Apixio Is Bringing Big Data to Medical Records in the Cloud

April 4, 2011 Off By David
Grazed from GigaOM.  Author: Derrick Harris.

Startup medical search company Apixio is trying to save lives by bringing advanced analytics techniques to medical records, giving doctors a patient’s entire relevant medical history via a simple cloud-based search engine. Underneath the familiar veneer, the Menlo Park, Calif.-based Apixio is applying machine-learning and natural-language-processing techniques — two techniques that caught the public eye during the hype over IBM’s Jeopardy!-playing Watson system — to analyze the entire medical records for each patient so doctors can get a sense of the patient’s entire medical history, even as they move from one doctor to another. The goal is to make information-sharing among medical providers not only more prevalent, but also far more intelligent.

The foundation of Apixio’s business is its Medical Information Navigation Engine (MINE),  a web-based application that analyzes structured and unstructured patient data to return relevant results when a care provider enters search terms. The way it works, as explained by CEO Shawn Dastmalchi, is that doctors and personnel within hospital ecosystems (i.e., the doctors, hospitals and clinics that operate under the same banner) upload data from their existing data-capture systems to Apixio’s cloud-based servers. The data can be pretty much anything, from forms to CT scan images to email messages. Medical personnel then conduct their search by patient, generally including a specific symptom or health issue, and the MINE system determines everything from that patient’s records related to that specific concern. MINE also utilizes semantic association to determine whether multiple results are the same thing and presents them as a combined result, so the searcher isn’t unnecessarily overwhelmed by data. According to Vishnu Vyas, a natural-language-scientist at Apixio, the end product is like Google for doctors, only better, because it’s patient-centric and determines how data relate to one another.

Bob Rogers, Apixio’s chief scientist, explained the importance of machine learning and unstructured-data analysis in the medical field. He said because of the proliferation of ontologies — area-specific terminology for everything from billing to scan results — any sort of search engine must be able to create degrees of association between the various ontologies, as well as common language. For example, when a doctor types a patient’s name and “chest pain” into the search box, MINE is able to find ontological references to chest pain that bear little resemblance to the actual term.

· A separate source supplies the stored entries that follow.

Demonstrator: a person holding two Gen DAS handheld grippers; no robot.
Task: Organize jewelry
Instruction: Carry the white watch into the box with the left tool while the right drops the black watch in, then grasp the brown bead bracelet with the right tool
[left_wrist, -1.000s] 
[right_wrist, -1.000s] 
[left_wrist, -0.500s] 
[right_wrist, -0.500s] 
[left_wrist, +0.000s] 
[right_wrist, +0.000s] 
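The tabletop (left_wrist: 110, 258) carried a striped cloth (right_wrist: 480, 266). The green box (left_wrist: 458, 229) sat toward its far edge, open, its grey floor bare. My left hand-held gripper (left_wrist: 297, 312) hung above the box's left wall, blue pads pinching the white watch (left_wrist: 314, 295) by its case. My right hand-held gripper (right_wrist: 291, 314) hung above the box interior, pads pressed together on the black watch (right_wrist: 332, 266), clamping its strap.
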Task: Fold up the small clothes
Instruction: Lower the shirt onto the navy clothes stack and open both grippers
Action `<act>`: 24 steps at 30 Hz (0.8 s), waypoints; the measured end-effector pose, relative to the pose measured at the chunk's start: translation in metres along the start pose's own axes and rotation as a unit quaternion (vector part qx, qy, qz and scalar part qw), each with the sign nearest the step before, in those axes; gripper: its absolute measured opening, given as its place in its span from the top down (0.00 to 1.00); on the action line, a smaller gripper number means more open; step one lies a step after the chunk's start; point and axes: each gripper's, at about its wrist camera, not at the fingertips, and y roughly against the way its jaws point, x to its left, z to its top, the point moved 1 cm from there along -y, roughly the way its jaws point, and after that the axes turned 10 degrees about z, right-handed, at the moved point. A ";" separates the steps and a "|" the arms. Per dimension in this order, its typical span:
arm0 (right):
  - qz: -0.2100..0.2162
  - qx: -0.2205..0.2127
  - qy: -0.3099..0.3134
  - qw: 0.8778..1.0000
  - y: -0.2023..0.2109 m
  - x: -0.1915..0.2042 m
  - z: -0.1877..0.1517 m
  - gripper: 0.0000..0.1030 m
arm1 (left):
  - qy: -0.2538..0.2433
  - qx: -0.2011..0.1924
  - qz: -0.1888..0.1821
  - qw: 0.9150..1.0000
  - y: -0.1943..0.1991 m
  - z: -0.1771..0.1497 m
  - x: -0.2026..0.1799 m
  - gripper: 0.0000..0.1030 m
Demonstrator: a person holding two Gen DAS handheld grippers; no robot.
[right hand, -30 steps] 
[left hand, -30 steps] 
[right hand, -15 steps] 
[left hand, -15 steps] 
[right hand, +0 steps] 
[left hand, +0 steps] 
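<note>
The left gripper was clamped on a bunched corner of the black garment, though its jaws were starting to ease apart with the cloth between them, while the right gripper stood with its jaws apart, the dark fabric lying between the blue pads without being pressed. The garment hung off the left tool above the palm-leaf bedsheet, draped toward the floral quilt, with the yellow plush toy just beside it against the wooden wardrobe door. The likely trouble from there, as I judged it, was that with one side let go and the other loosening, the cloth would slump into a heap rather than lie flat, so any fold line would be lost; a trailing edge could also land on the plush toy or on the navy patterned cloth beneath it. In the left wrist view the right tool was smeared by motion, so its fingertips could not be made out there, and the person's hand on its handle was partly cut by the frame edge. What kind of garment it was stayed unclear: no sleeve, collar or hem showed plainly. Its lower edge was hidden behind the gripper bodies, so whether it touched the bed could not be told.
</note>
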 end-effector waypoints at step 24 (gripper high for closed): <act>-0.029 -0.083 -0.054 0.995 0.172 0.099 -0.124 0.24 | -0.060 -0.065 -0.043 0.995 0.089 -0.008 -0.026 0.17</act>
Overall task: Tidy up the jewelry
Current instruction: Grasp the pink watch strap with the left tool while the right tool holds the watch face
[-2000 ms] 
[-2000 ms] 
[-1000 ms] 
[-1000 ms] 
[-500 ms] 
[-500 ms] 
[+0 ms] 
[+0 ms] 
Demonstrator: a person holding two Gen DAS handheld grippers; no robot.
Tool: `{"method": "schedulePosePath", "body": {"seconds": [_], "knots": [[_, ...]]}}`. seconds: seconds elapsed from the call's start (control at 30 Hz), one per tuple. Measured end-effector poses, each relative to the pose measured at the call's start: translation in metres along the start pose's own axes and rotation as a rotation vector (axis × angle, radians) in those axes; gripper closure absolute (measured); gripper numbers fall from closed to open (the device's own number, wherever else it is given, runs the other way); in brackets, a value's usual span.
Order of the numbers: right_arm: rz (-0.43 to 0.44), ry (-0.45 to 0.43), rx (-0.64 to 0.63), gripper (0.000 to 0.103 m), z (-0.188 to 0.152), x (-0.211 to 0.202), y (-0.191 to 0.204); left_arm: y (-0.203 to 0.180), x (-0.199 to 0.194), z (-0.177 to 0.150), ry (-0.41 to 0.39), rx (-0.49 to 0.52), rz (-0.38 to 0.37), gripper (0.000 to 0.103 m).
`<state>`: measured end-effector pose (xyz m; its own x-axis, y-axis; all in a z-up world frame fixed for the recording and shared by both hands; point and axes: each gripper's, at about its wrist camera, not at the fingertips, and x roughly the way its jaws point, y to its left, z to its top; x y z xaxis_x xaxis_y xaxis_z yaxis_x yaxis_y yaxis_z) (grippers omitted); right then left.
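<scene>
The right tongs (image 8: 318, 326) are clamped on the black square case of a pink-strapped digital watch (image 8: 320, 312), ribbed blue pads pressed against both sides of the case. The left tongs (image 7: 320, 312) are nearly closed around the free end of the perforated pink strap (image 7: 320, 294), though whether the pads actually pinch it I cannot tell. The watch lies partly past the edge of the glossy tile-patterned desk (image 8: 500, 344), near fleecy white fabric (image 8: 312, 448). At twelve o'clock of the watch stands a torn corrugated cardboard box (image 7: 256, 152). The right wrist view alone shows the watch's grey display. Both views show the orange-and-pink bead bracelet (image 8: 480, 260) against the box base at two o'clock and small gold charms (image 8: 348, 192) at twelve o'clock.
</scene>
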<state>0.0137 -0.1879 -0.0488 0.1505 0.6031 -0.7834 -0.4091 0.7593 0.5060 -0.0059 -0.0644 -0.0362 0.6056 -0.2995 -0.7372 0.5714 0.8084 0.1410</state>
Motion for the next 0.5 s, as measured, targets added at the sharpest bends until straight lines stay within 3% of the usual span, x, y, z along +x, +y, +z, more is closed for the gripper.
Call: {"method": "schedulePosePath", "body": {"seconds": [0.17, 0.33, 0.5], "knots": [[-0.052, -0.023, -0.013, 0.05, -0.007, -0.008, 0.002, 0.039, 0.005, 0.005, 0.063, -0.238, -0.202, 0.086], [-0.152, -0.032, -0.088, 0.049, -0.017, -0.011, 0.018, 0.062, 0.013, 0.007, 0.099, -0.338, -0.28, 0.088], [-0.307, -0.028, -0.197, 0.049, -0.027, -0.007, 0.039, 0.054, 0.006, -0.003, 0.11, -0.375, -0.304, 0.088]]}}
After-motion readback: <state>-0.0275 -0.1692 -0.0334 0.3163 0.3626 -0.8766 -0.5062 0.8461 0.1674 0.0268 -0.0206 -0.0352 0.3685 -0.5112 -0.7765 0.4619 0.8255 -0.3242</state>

Apixio is aiming to expand its capabilities to allow for population-wide searches and more-advanced queries, too, and it’s funding a project at Stanford University’s Center for Biomedical Informatics Research (CBIR) in order to help meet this goal. The CBIR team is applying “machine learning and natural language processing … approaches to unstructured data with the semantics encoded in medical ontologies to discover valuable knowledge from the unstructured portion of a medical record.” In layman’s terms, Rogers explained this project is focused in large part on being able to determine cause-and-effect relationships from information included the ontological data. Vyas says this might help hospital administrators, for example, determine who among their patient population needs to come in for a particular procedure based on a variety of seemingly unrelated factors. These could be particular drugs, symptoms or lifestyle choices that are associated with a particular condition, even if the patient hasn’t been diagnosed with the condition.

IBM actually has been talking a lot lately about taking the question-answering technology that powers Watson to work in the health care field, but although it shares underlying technologies with Apixio, the two serve very different purposes. As I’ve explained before, Watson is better suited for situations more the Jeopardy! competition from which it became famous: providing possible answers (or diagnoses) based on specific questions. Instead of being populated with patient data like Apixio is, medicine-specific Watson systems will likely be filled with data from medical journals and other sources of general medical information.

Technologically, Apixio has a lot going for it in terms of big data expertise and cost-effectiveness. Apixio’s production servers run in Amazon EC2, although Dastmalchi says the company says it will eventually distribute that across multiple clouds for the sake of availability. It uses Hadoop and Pig for much of its analytic workload and the NoSQL Cassandra database as the infrastructure to serve search queries. The team actually has quite a bit of experience with Hadoop, because Vyas is a former Yahoo employee who used the technology heavily, as is Board Member and “Platform Thought Leader” Farzad Nazem, who spent 10 years as Yahoo CTO before retiring in 2007. Ultimately, Rogers said, Apixio wants to be able to return search results from hundreds of millions of patient records at sub-hundredth-millisecond latencies.

At present, Rogers says Apixio’s customers have uploaded data for millions of patients. As of the close of its Series A round in July, Apixio had raised $2 million from unattributed sources.